Abu Lu'lu'ah
Abū Luʾluʾah | |
---|---|
![]() Makam Abū Luʾluʾah di Kashan, Iran | |
Nama asal | أبو لؤلؤة فيروز |
Lahir | Tidak diketahui Nahawand, Iran |
Meninggal | Historis: 644 Madinah, Jazirah Arab Legendaris:setelah 644 Kashan, Iran |
Nama lain | Bābā Shujāʿuddīn |
Zaman | Periode Islam pertama |
Dikenal atas | Pembunuhan khalifah kedua, Umar |
Abu Lu'lu'ah (bahasa Arab: أبو لؤلؤة, translit. Abu-Lū'lū'ah) dijuluki sebagai Bābā Syujāʿuddīn (bahasa Arab: بابا شجاع الدين) adalah seorang prajurit Kekaisaran Persia Sasaniyah yang berhasil ditangkap dalam Pertempuran al-Qadisiyyah pada tahun 636 M ketika Sasaniyah dikalahkan oleh tentara Muslim pimpinan khalifah Rasyidin kedua Umar bin Khattab di tepi barat Sungai Efrat. Setelah ia dibawa ke Madinah, ia berhasil membunuh sang Khalifah pada tahun ke-23 Hijriah (644-645 M).

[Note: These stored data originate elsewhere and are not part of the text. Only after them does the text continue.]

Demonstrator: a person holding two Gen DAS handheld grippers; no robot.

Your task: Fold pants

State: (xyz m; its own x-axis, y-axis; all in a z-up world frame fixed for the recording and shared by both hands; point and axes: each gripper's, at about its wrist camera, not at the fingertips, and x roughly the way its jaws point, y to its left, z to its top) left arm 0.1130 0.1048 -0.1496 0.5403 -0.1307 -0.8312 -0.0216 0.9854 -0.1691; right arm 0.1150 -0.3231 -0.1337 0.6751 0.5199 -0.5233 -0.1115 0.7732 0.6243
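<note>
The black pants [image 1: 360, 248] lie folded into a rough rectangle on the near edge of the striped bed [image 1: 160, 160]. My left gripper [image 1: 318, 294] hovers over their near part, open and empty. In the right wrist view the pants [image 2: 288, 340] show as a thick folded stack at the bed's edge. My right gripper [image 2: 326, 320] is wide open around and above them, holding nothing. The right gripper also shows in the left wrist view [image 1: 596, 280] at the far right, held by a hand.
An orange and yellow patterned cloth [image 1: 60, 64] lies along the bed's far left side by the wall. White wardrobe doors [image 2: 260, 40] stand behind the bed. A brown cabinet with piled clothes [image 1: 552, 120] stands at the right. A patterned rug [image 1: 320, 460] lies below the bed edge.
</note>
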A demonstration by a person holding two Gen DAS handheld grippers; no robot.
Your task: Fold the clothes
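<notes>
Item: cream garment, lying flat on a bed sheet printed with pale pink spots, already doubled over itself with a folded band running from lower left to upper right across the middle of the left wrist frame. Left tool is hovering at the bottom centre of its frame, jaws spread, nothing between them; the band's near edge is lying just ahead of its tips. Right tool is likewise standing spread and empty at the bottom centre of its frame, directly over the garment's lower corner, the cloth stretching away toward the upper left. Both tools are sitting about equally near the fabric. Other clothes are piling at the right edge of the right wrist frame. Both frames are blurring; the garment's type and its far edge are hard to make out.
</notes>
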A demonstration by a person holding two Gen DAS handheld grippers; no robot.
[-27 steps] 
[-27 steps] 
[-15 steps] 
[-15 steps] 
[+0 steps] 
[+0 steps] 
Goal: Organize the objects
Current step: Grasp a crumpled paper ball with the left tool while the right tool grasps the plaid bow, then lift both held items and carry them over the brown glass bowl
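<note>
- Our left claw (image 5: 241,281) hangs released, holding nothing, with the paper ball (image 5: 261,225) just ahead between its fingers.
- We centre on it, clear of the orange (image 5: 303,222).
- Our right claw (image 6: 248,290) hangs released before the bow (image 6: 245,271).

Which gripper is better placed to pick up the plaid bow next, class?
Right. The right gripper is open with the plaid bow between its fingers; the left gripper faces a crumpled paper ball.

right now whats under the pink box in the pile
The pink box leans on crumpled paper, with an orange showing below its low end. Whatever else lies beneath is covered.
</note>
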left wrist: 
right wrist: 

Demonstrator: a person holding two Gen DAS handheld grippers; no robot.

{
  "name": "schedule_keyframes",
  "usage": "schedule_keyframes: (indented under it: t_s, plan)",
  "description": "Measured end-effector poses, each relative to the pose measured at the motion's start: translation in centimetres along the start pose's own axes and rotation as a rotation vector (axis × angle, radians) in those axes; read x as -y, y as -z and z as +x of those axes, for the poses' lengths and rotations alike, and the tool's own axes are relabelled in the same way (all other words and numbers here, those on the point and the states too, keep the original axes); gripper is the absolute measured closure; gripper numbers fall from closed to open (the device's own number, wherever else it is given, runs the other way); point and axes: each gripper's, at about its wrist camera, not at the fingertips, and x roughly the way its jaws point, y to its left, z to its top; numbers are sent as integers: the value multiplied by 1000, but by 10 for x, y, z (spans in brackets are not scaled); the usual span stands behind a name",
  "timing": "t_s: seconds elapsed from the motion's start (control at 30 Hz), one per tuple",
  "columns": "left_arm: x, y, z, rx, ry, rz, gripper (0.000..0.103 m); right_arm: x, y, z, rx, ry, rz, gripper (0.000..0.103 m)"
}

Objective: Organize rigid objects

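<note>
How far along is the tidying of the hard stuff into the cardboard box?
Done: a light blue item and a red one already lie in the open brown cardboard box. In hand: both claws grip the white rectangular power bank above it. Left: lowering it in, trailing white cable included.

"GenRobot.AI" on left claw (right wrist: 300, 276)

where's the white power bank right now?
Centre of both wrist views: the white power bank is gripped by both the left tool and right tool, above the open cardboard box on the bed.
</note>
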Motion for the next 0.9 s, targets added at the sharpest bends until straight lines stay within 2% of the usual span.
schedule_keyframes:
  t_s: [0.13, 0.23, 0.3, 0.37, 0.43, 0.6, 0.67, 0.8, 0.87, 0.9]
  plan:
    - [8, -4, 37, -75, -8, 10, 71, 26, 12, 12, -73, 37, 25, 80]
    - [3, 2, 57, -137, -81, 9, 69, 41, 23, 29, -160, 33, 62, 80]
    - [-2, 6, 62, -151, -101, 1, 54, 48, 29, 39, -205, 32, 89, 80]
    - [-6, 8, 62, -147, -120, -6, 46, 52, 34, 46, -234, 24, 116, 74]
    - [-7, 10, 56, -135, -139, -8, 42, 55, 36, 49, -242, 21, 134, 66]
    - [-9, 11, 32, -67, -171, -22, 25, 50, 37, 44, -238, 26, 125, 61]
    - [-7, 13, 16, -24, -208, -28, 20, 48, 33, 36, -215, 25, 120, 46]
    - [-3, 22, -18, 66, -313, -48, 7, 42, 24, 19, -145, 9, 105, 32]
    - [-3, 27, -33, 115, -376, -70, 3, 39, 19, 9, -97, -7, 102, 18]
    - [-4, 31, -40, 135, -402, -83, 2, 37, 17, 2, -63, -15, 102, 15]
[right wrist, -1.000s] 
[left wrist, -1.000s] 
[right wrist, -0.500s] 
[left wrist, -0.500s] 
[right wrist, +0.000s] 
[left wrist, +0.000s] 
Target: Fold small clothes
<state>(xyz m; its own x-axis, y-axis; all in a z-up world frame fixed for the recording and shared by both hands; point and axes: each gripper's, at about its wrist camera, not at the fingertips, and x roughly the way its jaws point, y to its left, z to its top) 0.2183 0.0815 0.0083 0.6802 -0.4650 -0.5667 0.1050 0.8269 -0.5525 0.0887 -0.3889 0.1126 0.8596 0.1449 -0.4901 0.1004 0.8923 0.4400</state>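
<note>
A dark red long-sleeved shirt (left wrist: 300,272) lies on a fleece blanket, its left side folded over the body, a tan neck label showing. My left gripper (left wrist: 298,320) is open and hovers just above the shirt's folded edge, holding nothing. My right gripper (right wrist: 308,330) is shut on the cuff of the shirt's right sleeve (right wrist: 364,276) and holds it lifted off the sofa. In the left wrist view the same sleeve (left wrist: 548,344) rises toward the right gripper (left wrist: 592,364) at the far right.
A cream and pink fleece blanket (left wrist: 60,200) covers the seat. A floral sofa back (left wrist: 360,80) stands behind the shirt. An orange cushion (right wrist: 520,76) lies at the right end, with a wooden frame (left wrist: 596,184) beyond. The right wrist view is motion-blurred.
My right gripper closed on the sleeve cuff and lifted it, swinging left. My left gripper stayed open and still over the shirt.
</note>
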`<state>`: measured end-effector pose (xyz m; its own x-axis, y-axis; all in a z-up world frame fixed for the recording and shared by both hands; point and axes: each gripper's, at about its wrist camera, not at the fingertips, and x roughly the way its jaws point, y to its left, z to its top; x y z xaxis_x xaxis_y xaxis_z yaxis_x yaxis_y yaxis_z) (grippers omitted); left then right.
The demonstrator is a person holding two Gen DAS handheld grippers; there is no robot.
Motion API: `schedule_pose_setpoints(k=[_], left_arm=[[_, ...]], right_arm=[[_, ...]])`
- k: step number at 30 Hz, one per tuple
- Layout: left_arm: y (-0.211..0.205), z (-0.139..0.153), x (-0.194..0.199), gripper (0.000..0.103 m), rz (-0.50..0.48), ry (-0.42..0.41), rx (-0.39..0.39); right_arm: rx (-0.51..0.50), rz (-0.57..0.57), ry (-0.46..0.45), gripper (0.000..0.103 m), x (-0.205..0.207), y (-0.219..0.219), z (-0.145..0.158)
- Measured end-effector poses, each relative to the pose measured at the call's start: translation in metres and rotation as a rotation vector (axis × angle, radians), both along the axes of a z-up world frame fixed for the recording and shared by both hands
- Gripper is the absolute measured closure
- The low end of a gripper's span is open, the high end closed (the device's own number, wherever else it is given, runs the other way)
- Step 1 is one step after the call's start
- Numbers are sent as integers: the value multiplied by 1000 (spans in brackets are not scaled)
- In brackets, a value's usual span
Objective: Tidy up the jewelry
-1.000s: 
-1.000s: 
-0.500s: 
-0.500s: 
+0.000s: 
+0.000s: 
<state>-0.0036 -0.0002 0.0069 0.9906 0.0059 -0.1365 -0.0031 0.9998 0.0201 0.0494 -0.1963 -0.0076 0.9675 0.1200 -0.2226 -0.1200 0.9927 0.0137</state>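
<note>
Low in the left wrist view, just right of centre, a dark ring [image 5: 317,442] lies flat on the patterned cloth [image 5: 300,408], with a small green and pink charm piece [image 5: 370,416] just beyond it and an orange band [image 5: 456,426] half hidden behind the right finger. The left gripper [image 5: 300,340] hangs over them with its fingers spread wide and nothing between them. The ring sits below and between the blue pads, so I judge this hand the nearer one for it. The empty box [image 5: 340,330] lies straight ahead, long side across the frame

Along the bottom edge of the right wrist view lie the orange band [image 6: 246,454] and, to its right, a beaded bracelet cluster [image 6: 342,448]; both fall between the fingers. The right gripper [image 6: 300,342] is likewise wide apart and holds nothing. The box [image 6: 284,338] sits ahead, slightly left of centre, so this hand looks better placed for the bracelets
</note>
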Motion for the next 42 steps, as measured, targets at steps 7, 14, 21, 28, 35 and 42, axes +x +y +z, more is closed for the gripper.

Setelah ditangkap dalam pertempuran selama penaklukan Muslim di Persia, Abu Lu'lu'ah dibawa ke Madinah, ibukota Kekhalifahan Rasyidin saat itu yang biasanya terlarang bagi tawanan non-Arab. Namun, sebagai pengrajin yang sangat terampil, Abu Lu'lu'ah diizinkan masuk ke kota untuk bekerja untuk khalifah. Motifnya membunuh khalifah tidak sepenuhnya jelas, tetapi sumber abad pertengahan umumnya mengaitkannya dengan sengketa pajak. Pada satu hari, Abu Lu'lu'ah dikatakan telah meminta khalifah untuk mencabut pajak yang dikenakan kepadanya oleh majikannya, Mughirah bin Syu'bah. Ketika Umar menolak untuk mencabut pajak tersebut, Abu Lu'lu'ah menikamnya pada saat ia memimpin salat dengan belati bermata dua dan membuatnya terluka parah. Abu Lu'lu'ah kemudian dieksekusi atau bunuh diri.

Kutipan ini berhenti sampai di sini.